▸ WORK INSTRUCTION:
Would you print the data below exactly, leaving out every picture?
⁂
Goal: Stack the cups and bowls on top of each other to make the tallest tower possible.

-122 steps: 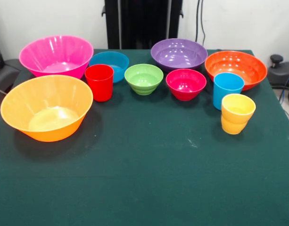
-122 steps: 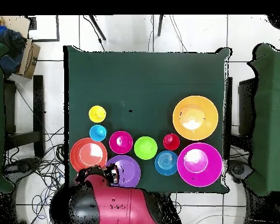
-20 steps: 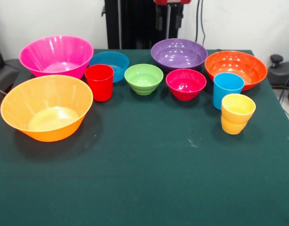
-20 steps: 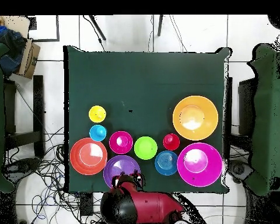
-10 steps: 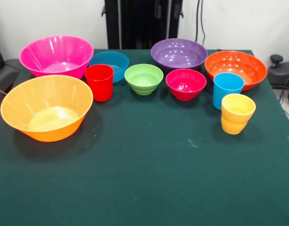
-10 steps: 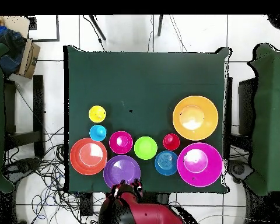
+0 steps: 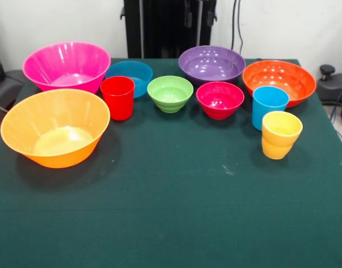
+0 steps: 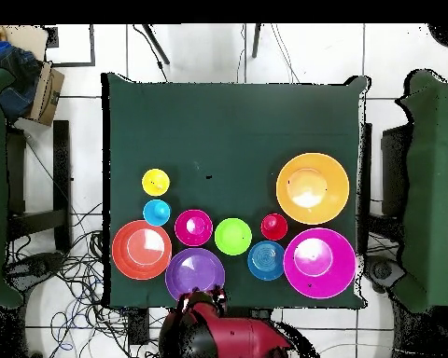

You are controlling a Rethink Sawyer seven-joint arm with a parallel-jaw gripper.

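Gripper (image 8: 205, 300) drawn back just off the table's (image 7: 176, 212) robot-side edge beside the purple bowl (image 7: 212, 63), touching nothing, jaws' spread impossible to tell, bowls and cups all unstacked along that edge, red cup (image 7: 117, 97) beside the yellow-orange bowl (image 7: 54, 134), sky-blue cup (image 7: 269, 106) touching the yellow cup (image 7: 281, 134).

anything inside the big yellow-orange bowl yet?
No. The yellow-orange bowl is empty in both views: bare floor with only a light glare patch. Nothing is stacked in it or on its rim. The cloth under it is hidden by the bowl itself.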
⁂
▸ RESPONSE:
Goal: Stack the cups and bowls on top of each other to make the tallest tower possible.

-122 steps: 
-122 steps: 
-20 steps: 
-20 steps: 
-10 steps: 
-10 steps: 
+0 steps: 
+0 steps: 

You are controlling a Rethink Sawyer seven-joint arm with a parallel-jaw gripper.

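Gripper (image 8: 205, 300) drawn back just off the table's (image 7: 176, 212) robot-side edge beside the purple bowl (image 7: 212, 63), touching nothing, jaws' spread impossible to tell, bowls and cups all unstacked along that edge, red cup (image 7: 117, 97) beside the yellow-orange bowl (image 7: 54, 134), sky-blue cup (image 7: 269, 106) touching the yellow cup (image 7: 281, 134).

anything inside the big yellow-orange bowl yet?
No. The yellow-orange bowl is empty in both views: bare floor with only a light glare patch. Nothing is stacked in it or on its rim. The cloth under it is hidden by the bowl itself.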

The answer was written out completely.